Before graduating from the Bellas Artes, he gave his first solo exhibition at Galleries Layetana in Barcelona in 1957. Alvar also won the Bolsa de Viaje Alhabra de Granada, a summer scholarship study trip to Granada. At age 18, Alvar entered a painting in a competition for the Young Painters Prize sponsored by the City of Barcelona. His painting won the grand prize and it is now in the permanent collection of the Museum of Modem Art, Barcelona, Spain.
Due to his early artistic successes, Alvar received many invitations for shows in other Spanish cities. During his military service he submitted one of his canvases for the Institut Francais awarded him the grand prize and a scholarship to study in Paris. Alvar arrived in Paris to paint in 1959. He met Juan Fuentes, a fellow Spaniard and director of the prestigious Parisian Galerie Drouant. Fuentes encouraged Alvar in his painting and brought Alvar’s first group of Paris oil paintings to the gallery. Fuentes’ gallery sold the paintings in one week.

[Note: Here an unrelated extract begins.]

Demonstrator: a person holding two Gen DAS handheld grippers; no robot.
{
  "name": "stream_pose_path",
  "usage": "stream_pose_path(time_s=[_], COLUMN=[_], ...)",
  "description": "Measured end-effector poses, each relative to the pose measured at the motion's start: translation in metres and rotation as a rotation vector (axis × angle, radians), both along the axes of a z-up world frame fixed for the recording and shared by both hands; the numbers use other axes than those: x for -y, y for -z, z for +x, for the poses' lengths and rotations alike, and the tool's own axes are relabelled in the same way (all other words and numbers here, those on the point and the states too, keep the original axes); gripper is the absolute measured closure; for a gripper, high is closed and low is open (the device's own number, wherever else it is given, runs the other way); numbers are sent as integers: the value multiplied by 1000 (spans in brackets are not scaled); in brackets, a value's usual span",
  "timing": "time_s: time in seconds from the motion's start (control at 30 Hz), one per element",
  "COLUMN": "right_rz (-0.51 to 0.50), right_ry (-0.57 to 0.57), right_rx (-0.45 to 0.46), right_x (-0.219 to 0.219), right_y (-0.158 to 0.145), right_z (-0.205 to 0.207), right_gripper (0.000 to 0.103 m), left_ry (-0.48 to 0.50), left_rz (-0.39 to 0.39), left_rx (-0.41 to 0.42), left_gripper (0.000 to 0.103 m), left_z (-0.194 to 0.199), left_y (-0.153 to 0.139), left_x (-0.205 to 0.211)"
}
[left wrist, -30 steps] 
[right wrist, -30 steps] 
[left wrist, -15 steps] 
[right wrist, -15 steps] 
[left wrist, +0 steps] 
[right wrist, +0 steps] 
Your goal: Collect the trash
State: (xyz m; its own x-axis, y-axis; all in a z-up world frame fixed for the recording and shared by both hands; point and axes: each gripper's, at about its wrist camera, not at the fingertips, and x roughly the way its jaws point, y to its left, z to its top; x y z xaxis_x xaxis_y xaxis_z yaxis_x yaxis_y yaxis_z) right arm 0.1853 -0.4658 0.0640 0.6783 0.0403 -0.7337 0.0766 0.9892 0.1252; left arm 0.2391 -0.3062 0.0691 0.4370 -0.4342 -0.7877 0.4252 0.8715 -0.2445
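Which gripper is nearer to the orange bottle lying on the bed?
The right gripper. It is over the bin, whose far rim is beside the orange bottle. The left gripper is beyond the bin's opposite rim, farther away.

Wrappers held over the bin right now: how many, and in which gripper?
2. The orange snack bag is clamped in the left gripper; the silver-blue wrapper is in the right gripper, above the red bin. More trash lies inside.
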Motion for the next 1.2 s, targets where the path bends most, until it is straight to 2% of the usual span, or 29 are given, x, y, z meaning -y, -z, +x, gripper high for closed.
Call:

Since a decisive solo exhibition in Paris in 1963, Alvar has exhibited regularly throughout Europe, the United States, Canada and Japan. His lithographs, paintings and sculptures have been presented in major shows at the Utah Museum of Fine Arts, Salt Lake City in 1982 and the Wichita Art Museum in 1983. In 2000, l’Abadia de Sant Miguel del Fai in Catalonia, Spain mounted a retrospective exhibit honoring Alvar’s contribution to the Spanish art community. In 2001, three additional retrospective exhibits were mounted, two by the Instituto Cervantes in Toulouse and Bordeaux, France, and one in Athens, Georgia at the Georgia Museum of Art. The Kumamoto Museum and the Fukoka Museum, both in Kyushu, Japan, have purchased his lithographs for their permanent collection. His hometown of Tiana became home to his latest permanent public installation. In September 2001, a commissioned mixed media mural by Alvar was unveiled. The mural reflects on the four seasons, and is affixed to The Four Seasons Building, named in reference to Alvar’s mural.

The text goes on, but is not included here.